人は、相手を思いやることで他者との共生を可能にする。自分の命と同じように他者の命を大切にしてはじめて人は優しくなれる。いざという時は死ねばいいなどという短絡思考の人間は、いざという時いとも簡単に他者の命を奪う。
命を大切にするということは、目の前にある現実ではなく、未来を推測することである。そこに希望が生まれる。
この記事を読んで思想を同じ方向に雪崩を打ったように向かわせる可能性がどうなることなのかを考えさせられる内容だった。

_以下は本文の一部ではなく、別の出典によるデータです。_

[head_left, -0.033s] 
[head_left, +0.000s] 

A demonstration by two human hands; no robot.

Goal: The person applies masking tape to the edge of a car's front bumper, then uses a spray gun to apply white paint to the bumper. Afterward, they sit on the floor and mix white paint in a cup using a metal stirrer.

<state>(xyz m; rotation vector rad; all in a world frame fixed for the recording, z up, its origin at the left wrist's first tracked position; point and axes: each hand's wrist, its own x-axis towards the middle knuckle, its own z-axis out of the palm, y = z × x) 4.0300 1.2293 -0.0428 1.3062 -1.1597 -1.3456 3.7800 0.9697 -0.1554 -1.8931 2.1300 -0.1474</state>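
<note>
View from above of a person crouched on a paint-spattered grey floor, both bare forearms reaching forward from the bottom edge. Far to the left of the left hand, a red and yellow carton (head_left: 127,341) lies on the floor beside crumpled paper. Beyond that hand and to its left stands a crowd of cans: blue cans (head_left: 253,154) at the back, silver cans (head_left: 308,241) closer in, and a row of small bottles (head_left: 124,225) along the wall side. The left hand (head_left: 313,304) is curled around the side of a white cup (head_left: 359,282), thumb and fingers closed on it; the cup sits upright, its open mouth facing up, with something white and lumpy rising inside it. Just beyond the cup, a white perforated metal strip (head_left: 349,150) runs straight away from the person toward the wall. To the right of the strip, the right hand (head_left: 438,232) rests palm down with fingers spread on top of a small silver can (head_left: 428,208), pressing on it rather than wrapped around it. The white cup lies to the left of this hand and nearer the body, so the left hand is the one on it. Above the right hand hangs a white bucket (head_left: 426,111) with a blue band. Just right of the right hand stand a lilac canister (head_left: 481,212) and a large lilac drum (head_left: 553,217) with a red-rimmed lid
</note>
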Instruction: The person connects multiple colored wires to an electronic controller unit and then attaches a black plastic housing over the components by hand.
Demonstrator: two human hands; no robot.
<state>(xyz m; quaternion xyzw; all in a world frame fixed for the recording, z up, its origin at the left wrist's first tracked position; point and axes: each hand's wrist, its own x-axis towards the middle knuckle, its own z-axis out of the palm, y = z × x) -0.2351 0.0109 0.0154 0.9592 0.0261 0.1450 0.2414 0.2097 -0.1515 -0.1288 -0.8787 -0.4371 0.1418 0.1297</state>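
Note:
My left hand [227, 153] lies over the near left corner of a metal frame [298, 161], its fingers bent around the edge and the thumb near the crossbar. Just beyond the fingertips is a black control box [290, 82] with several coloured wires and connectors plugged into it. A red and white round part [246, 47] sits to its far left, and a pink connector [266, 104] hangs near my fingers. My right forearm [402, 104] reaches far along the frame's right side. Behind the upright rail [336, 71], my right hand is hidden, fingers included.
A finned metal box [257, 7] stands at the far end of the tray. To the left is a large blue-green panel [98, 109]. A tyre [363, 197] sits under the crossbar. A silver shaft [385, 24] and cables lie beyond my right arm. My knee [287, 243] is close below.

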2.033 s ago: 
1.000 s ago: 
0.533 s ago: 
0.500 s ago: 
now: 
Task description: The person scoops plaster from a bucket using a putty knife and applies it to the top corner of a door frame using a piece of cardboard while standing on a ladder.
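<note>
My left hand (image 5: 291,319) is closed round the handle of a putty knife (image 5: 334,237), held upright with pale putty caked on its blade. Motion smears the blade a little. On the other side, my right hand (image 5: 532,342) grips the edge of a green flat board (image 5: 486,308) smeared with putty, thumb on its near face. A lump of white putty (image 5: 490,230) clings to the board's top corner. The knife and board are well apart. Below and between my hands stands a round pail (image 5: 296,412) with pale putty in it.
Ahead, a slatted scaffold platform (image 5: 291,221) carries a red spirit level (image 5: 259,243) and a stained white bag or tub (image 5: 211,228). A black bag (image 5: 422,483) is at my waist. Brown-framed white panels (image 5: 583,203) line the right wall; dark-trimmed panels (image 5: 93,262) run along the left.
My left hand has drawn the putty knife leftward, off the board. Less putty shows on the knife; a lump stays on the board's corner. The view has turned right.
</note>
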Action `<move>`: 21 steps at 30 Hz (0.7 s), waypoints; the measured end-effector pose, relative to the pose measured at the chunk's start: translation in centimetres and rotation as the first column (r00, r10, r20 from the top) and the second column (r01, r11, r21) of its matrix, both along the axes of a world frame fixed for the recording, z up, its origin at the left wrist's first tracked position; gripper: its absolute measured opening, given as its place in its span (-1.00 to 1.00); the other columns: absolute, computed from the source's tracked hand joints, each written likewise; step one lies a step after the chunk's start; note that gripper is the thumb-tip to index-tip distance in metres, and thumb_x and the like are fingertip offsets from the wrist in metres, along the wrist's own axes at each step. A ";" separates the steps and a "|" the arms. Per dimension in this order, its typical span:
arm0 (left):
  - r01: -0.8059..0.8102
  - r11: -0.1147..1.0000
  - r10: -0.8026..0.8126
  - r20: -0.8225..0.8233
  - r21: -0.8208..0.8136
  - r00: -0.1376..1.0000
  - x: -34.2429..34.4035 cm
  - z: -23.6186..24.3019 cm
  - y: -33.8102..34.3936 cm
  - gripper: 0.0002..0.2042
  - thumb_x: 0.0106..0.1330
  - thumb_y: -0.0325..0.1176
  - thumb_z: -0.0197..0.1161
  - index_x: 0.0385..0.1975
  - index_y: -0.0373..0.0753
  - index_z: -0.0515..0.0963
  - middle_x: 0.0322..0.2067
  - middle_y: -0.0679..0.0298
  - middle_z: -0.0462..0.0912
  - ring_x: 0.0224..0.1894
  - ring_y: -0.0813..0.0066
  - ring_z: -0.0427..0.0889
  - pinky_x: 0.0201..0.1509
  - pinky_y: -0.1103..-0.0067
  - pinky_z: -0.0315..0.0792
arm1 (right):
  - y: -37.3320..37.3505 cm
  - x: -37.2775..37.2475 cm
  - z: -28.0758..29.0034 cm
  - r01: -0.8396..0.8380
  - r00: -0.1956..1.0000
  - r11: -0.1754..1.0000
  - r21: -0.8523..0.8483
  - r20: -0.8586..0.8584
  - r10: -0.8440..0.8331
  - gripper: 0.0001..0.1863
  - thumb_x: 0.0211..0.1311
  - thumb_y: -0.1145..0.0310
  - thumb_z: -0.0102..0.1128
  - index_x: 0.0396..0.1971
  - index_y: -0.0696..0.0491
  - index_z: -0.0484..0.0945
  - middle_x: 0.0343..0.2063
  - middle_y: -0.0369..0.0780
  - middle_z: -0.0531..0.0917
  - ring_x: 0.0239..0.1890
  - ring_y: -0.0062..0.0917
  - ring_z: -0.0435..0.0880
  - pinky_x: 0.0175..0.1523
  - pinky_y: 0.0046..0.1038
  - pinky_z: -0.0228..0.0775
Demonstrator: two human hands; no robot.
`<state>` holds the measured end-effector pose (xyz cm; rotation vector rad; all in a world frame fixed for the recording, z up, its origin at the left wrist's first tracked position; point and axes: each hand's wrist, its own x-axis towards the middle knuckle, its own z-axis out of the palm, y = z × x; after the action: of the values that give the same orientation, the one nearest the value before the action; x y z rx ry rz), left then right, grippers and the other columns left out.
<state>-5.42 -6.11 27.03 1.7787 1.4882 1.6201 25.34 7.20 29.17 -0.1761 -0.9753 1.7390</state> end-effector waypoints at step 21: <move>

家庭内でも「貴方のためを思って」という愛情という名で子供の方向性をコントロールしようとする状況である。子供の将来を親の期待で決めてしまうことで子供は人格が奪われた上、親の思い通りに生きられないことを悟った子供は、それ以外の選択肢があることさえ解らないために親の命を奪って自由になろうとする。
私も集団を形成して方向性を打ち出している人間としては耳の痛い話である。思想を統一させるために脅したり、すかしたり、嘘をついたり、卑しめたり、持ち上げたり、怖がらせたりすることで実はある一定のコントロールが利いてしまうのが人間なのである。さまざまなカルト集団の手法が実態を表しているし、監禁殺人事件がなどがおこるのである。特に周りに評価に合わせて生きるだけの人間が増えていることで雰囲気で流れが出来てしまう社会になっているようだ。
家庭内でも、社会の集団でも本人たちが意図しなくとも一人一人の思想を統一しやすい社会になってしまったのかもしれない。
でも本当に大事なことは人間は悲しい生き物であるということ。世界平和を叫びながら周りにいる人間を押しのけて生きようとする人々を見ると、平和ってどこになるのだろうと考えさせられるものである。
「うつくしむくらし」ということがわかると平和の意味もわかるのかもしれない。